Every time I use exact floating point equality I simply write a comment explaining why I did this. That's what comments are for.
Note: the improved loop in the "1. They are not exact" can easily hang. If count > 2^24, then the ulp of f is 2, and adding 1.0f leaves f unchanged. What's wild is that a few lines later he notes how above 2^24 numbers start “jumping” every 2. Ok, but FP are always "jumping", by their ulp, regardless of how big or small they are.
People need to understand rounding better, especially the topic of when rounding can happen and when it can't for the basic operations.

Updating with a concrete example: The Fortran standard defines the real MOD and MODULO intrinsic functions as being equivalent to the straightforward sequence of a division, conversion to integer, multiplication, and subtraction. This formula can round, obviously. But MOD can be (and thus should be) implemented exactly by other means, and most Fortran compilers do so instead. This leaves Fortran implementors in a bit of a pickle -- conform to the standard, or produce good results?

Definitely. People think they'll get out of knowing how rounding works by using arbitrary precision arithmetic, but arguably it's even more important there (you run out of precision/memory at some point; what do you think happens then?). You can use floats for money if you do the rounding right.
The core thing to know about floating point numbers in comp langs is they aren't floating point numbers.

They are approximations of floating point numbers, and even if your current approximation of a floating point number to represent a value seems to be accurate as an integer vale...

There is no guarantee if you take two of those floating point number approximations that appear completely accurate that the resulting operation between them will also be completely accurate.

> They are not exact

It's not exactly a myth, as the article mentions, they're only exact for certain ranges of values.

> NaN and INF are indication of an error

This is somewhat semantic, but dividing by zero typically does create a hardware exception. However, it's all handled behind the scenes, and you get "Inf" as the result.

You can make it so dividing by zero is explicitly an error, see the "ftrapping-math" flag.

Here's one that's not a myth: IEEE-754 floats are the only "primitive types" that allow "a == a" to not be true.
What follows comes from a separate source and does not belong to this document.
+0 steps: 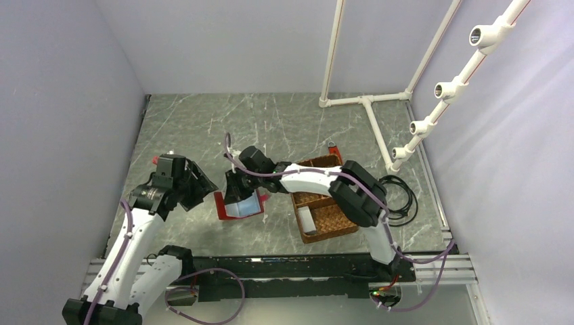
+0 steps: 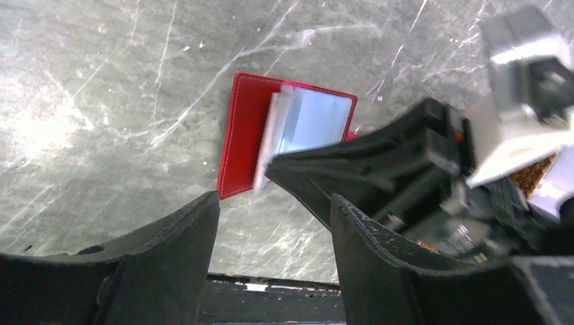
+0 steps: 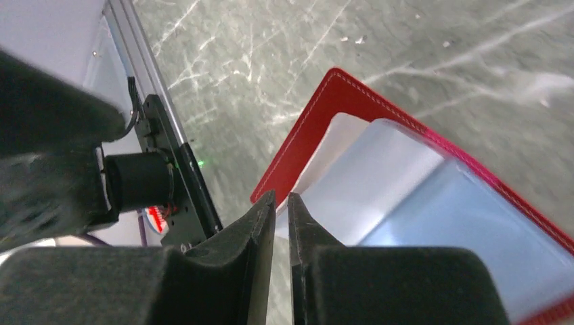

I.e., two floats that are _identical_ to each other (even when it's _the same_ variable, on the same memory address) can be not _equal_ to each other, specifically if it's NaN. This is dictated by IEEE-754, and this is true for all programming languages I know, and to this day, this makes zero sense to me, but apparently this is useful for some reason.

>>> A beginner would use them, trusting they are infinitely capable and precise, which can lead to problems. An intermediate programmer knows that they have some limitations, and so by using some good practices the problems can be avoided.

Amusingly, pocket calculators became affordable while I was in high school, and anybody who was interested in math learned the foibles of floating point almost instantly. Now it's an advanced topic. A difference may have been that our calculators had very few significant digits, so the errors introduced by successive calculations became noticeable more quickly. Also, you had to think about what you were doing because, even if you trusted the calculator, you didn't trust your fingers.

In the context of double precision the article says

> the largest integer value that can be represented exactly is 2^53

— I am confused as to why it not 2^52, given that there are 52 bits of mantissa, so relative accuracy is 2^-52, which translates to absolute accuracy larger than 1 after 2^52. Compare this to the table there saying "Next value after 1 = 1 + 2^-52".